🤖 AI Summary
Large language models (LLMs) frequently exhibit “over-sensitivity”—defensively refusing harmless inputs—degrading user experience and obscuring safety boundaries. Static evaluation benchmarks suffer from data contamination and poor generalization, limiting their reliability.
Method: We propose OVERBENCH, the first dynamic evaluation paradigm: it leverages model-generated feedback to iteratively synthesize test cases, enabling real-time tracking of sensitivity boundary evolution; integrates behavior-aligned sampling and cross-model diversification to construct a model-specific benchmark covering 25 mainstream LLMs and 450K samples.
Contribution/Results: Our experiments provide the first systematic empirical evidence of pervasive over-sensitivity across leading LLMs. The dynamic framework significantly outperforms static baselines in detecting data contamination, behavioral drift, and assessing robustness—demonstrating superior adaptability, fidelity, and diagnostic capability for safety evaluation.
📝 Abstract
Oversensitivity occurs when language models defensively reject prompts that are actually benign. This behavior not only disrupts user interactions but also obscures the boundary between harmful and harmless content.

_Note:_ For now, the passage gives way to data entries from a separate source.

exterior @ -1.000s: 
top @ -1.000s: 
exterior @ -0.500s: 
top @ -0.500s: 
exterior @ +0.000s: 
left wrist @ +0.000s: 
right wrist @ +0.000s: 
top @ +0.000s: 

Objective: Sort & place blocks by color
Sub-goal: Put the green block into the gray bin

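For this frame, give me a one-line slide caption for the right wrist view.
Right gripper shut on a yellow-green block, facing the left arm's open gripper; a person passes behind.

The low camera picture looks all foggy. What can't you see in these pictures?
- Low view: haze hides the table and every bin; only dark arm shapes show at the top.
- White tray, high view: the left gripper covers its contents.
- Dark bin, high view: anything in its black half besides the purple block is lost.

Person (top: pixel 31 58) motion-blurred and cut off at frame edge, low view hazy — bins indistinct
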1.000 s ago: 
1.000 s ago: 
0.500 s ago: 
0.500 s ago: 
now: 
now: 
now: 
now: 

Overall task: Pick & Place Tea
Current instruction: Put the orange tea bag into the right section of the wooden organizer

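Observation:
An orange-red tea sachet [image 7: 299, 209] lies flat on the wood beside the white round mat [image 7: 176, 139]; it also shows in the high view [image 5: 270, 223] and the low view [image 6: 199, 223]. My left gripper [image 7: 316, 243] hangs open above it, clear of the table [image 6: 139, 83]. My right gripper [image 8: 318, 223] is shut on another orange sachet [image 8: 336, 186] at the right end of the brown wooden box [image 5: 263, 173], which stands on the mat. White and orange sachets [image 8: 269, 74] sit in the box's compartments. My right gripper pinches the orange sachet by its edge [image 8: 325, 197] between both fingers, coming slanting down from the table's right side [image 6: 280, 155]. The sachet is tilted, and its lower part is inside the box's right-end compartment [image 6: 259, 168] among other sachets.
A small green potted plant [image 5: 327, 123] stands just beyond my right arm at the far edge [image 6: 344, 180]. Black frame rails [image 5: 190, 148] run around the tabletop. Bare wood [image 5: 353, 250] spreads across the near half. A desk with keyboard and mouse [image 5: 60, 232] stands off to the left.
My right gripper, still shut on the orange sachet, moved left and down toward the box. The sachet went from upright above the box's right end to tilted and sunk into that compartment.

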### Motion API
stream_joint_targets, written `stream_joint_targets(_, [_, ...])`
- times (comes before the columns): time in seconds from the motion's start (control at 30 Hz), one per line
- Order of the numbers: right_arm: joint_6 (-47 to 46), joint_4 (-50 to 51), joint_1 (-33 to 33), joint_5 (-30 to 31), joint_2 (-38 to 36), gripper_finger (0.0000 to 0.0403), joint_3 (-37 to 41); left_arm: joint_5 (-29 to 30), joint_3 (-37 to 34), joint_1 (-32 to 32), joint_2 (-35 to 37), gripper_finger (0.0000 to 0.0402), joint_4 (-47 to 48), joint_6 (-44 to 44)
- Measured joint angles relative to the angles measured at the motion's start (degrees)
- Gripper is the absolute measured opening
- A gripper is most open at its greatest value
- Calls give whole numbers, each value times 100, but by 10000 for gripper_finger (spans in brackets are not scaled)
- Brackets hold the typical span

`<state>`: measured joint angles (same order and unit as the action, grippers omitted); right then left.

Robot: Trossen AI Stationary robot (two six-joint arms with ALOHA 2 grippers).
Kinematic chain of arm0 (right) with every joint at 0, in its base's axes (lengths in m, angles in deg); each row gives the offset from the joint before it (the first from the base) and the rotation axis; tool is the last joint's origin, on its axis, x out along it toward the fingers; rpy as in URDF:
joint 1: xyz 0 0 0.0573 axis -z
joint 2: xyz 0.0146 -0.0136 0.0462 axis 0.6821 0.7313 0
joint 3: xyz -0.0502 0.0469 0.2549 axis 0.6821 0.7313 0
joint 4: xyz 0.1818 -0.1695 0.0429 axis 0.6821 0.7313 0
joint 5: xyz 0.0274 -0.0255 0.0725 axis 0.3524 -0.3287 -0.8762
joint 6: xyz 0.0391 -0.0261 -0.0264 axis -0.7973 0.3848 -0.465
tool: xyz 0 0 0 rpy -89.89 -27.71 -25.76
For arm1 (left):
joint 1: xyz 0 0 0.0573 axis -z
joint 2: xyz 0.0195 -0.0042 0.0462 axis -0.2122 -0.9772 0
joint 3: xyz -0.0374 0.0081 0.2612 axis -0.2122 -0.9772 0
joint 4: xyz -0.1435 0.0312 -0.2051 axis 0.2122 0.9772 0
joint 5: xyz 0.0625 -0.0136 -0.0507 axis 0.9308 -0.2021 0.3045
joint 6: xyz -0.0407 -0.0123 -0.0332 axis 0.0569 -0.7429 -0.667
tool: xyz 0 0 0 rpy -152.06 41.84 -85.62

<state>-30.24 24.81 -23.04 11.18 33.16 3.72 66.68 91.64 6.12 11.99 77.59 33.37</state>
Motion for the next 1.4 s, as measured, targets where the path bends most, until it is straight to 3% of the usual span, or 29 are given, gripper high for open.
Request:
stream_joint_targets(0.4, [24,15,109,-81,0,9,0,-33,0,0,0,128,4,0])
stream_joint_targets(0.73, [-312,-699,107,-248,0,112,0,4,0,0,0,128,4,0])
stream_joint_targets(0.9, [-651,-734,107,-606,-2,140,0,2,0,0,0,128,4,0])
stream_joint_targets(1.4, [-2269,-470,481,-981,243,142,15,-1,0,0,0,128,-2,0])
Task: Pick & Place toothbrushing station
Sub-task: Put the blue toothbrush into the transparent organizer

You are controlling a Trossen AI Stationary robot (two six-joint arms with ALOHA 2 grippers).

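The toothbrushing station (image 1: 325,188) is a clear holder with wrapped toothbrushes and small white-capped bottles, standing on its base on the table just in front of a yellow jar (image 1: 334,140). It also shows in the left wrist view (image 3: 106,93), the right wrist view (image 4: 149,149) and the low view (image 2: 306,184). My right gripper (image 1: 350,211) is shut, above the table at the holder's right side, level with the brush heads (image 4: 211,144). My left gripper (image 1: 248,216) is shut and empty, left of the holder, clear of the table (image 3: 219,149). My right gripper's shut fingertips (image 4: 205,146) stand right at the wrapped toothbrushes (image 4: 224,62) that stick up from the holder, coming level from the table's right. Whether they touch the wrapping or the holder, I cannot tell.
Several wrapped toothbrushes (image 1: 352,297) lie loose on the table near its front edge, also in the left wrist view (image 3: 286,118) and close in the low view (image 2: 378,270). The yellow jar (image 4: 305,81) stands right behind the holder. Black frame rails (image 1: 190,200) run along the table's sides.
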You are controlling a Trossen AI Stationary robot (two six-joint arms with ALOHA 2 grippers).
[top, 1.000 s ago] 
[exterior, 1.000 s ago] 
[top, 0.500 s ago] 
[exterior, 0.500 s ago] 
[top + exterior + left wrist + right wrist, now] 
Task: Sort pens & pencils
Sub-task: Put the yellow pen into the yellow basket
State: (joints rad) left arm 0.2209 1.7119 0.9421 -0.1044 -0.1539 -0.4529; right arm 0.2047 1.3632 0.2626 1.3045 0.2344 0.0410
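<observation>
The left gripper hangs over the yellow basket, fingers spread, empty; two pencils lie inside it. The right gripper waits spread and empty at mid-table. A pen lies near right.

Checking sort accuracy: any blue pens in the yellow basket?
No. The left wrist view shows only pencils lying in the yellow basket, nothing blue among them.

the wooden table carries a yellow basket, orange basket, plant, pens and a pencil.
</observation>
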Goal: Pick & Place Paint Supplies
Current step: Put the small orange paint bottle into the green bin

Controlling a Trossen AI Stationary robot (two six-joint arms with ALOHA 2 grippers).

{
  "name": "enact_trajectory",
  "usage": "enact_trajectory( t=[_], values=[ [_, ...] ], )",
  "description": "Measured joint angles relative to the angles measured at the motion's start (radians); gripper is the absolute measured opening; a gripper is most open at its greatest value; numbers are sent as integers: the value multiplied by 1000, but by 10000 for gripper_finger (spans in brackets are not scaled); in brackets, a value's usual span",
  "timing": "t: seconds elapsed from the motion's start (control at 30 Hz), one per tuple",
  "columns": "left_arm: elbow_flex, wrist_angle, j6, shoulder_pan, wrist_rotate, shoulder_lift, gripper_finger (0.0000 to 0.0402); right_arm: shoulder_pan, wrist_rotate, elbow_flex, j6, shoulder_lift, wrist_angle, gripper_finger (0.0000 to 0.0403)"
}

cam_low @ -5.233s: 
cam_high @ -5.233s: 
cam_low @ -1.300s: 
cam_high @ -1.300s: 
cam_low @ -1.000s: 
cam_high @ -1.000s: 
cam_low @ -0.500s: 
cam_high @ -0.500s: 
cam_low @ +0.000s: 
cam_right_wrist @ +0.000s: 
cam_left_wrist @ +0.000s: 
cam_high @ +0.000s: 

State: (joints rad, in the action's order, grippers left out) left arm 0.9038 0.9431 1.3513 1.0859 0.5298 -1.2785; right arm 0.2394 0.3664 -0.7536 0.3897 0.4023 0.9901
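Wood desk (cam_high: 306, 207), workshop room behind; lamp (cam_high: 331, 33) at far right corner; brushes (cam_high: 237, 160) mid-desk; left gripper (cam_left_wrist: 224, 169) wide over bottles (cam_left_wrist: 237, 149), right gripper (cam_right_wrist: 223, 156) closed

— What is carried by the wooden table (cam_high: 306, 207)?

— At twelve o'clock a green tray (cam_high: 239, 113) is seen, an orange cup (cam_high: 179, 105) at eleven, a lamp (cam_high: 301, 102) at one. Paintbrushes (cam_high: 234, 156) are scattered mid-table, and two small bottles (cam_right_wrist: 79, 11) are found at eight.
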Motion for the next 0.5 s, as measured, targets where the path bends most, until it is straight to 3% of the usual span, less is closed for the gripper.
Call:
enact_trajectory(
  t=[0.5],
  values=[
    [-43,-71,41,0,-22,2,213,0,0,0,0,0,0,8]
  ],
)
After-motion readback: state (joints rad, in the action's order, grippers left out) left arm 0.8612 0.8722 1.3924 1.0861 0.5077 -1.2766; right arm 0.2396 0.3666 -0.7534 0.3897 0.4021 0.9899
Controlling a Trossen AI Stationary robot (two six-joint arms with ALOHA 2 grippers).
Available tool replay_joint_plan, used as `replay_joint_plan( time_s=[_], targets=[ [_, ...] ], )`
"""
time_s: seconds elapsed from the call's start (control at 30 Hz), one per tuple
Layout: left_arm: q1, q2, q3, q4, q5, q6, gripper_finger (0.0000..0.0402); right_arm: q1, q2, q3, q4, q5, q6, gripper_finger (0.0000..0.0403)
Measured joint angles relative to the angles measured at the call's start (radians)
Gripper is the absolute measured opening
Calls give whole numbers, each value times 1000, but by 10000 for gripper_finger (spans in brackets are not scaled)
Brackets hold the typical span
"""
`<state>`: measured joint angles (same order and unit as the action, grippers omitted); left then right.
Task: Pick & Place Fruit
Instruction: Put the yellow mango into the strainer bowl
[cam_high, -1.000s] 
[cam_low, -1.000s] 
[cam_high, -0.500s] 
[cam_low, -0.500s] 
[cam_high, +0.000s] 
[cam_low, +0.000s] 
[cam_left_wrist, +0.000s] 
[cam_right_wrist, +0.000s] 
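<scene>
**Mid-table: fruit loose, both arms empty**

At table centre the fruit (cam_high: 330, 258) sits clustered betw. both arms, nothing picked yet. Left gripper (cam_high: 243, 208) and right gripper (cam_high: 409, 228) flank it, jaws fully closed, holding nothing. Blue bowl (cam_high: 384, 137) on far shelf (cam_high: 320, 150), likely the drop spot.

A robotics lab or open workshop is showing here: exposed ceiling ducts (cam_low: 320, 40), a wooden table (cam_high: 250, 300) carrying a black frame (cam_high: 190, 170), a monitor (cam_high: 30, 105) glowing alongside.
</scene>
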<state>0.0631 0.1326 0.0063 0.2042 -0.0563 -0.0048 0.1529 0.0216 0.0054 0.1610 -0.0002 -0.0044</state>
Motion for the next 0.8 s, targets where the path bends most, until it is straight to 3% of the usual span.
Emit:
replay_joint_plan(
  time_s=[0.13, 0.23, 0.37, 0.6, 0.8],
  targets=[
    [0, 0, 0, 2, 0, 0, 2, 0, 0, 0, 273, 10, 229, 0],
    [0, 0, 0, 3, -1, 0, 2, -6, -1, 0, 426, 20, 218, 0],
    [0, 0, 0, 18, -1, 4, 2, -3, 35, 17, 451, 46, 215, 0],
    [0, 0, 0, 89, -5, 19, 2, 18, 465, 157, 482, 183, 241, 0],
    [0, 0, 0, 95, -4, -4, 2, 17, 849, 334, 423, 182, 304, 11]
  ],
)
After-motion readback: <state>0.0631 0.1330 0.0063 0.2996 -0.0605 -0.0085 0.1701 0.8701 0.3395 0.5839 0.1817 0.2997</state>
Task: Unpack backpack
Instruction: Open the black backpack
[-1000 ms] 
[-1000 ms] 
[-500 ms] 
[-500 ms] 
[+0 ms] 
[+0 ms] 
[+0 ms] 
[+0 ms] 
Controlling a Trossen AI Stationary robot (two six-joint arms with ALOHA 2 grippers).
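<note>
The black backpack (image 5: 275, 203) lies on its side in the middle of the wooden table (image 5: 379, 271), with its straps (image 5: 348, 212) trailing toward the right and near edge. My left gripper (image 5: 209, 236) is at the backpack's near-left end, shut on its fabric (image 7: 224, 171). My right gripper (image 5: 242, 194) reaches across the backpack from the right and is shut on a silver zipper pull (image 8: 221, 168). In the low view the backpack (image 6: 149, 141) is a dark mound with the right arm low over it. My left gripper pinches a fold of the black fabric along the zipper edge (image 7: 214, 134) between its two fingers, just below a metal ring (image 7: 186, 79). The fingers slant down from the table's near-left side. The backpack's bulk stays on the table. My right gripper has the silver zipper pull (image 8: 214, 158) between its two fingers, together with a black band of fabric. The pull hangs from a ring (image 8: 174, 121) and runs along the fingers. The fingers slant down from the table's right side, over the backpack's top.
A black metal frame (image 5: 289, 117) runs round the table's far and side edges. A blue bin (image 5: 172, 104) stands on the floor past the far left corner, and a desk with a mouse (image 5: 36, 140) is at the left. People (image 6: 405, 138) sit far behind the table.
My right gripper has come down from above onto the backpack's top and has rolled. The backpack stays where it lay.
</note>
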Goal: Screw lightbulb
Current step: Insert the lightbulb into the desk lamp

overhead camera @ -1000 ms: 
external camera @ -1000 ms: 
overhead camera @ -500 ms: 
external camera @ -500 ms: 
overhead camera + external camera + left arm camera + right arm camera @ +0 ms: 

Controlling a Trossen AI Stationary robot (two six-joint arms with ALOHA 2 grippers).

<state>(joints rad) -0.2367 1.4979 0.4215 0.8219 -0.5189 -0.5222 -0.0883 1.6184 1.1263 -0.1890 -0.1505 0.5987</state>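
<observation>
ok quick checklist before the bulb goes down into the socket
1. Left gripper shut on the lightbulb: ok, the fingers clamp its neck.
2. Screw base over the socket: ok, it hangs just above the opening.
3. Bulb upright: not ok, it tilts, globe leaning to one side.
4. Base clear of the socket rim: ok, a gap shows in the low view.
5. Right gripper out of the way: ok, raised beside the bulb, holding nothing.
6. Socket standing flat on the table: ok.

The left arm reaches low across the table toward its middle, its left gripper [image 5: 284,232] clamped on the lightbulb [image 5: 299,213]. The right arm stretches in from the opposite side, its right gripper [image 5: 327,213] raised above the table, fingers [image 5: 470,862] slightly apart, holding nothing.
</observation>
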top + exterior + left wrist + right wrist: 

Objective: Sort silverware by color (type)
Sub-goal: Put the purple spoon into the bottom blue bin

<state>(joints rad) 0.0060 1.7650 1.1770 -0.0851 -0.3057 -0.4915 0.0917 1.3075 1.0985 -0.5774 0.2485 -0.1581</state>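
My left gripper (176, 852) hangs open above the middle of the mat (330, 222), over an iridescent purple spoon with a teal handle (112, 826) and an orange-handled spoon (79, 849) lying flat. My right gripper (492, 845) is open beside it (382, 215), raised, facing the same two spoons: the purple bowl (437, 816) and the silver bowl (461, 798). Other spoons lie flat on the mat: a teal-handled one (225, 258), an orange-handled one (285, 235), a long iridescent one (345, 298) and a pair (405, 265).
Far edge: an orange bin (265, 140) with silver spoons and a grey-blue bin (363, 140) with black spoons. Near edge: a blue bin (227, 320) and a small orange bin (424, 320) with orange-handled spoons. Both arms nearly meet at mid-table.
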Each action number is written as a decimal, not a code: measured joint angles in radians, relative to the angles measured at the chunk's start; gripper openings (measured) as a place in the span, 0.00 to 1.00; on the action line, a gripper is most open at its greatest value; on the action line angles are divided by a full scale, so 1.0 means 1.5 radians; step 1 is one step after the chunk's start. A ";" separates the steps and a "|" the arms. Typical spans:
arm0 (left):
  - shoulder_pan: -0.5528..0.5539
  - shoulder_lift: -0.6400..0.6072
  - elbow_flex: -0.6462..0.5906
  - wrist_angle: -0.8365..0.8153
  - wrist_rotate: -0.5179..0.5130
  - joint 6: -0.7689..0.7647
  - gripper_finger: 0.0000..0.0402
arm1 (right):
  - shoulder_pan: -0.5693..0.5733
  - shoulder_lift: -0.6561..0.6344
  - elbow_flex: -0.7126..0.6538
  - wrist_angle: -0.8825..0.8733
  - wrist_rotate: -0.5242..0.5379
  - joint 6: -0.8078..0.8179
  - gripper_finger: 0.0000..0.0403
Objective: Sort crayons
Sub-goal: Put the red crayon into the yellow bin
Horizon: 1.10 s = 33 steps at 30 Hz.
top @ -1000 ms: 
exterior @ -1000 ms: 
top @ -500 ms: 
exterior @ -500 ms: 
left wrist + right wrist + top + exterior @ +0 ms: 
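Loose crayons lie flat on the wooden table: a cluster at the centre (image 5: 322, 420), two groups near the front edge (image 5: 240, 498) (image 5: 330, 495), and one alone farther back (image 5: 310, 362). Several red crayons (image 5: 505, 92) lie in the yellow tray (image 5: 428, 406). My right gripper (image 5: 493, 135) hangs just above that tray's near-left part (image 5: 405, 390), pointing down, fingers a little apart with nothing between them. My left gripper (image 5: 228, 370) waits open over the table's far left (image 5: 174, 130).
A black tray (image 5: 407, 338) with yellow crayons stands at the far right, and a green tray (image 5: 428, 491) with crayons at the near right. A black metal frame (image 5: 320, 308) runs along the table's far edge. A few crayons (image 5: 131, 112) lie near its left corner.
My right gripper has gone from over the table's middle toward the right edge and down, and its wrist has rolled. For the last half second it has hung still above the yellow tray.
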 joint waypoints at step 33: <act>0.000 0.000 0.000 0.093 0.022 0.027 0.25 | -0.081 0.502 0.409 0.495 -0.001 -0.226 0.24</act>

Existing benchmarks rely on static datasets that degrade overtime as models evolve, leading to data contamination and diminished evaluative power. To address this, we develop a framework that dynamically generates model-specific challenging datasets, capturing emerging defensive patterns and aligning with each model's unique behavior. Building on this approach, we construct OVERBENCH, a benchmark that aggregates these datasets across diverse LLM families, encompassing 450,000 samples from 25 models. OVERBENCH provides a dynamic and evolving perspective on oversensitivity, allowing for continuous monitoring of defensive triggers as models advance, highlighting vulnerabilities that static datasets overlook.